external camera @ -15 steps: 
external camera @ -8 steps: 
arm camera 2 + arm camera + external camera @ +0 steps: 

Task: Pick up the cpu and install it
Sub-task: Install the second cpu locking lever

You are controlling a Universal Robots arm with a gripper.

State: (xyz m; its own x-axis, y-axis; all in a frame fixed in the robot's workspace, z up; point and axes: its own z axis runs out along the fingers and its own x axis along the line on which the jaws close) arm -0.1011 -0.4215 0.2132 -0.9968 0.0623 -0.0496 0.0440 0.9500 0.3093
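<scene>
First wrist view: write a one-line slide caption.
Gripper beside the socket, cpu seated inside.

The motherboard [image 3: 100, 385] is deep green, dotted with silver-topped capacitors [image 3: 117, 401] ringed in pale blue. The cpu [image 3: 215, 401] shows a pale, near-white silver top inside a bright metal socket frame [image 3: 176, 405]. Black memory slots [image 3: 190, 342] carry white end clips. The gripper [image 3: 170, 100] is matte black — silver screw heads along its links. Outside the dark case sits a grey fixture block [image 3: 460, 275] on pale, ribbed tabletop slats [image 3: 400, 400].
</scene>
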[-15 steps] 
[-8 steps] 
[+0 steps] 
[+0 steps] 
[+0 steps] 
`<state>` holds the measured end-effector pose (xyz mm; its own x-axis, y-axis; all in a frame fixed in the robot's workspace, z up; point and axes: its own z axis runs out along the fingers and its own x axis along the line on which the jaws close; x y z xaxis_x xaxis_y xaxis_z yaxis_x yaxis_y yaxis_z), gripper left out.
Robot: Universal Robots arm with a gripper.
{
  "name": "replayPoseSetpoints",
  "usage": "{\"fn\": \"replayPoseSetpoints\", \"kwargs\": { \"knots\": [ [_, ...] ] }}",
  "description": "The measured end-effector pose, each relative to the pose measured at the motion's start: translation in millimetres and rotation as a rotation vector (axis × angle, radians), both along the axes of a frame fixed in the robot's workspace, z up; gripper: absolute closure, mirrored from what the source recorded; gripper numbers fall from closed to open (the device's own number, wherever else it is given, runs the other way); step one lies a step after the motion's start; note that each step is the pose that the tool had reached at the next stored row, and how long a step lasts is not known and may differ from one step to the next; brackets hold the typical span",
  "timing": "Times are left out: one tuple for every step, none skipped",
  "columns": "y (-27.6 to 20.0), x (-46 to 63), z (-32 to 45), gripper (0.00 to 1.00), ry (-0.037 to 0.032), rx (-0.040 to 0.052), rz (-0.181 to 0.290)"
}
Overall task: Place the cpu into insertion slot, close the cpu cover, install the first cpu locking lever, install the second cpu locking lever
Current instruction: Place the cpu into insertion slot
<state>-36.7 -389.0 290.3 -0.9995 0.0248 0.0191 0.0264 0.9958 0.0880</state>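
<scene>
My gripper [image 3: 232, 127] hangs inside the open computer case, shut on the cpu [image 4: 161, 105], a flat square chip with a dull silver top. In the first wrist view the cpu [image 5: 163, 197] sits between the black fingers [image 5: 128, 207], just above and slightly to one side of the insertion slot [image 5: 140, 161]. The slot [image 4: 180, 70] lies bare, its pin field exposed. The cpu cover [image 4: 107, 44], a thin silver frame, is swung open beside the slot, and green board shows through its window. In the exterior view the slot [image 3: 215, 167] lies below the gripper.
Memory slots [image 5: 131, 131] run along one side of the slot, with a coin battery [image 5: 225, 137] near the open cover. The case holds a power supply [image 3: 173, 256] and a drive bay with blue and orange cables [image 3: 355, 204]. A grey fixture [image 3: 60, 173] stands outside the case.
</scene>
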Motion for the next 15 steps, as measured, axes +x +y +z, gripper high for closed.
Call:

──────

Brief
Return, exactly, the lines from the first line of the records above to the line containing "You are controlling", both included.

Problem solution
external camera @ -15 steps: 
external camera @ -8 steps: 
arm camera 2 + arm camera + external camera @ +0 steps: 

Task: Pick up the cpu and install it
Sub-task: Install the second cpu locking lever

You are controlling a Universal Robots arm with a gripper.

There is nothing more to the output.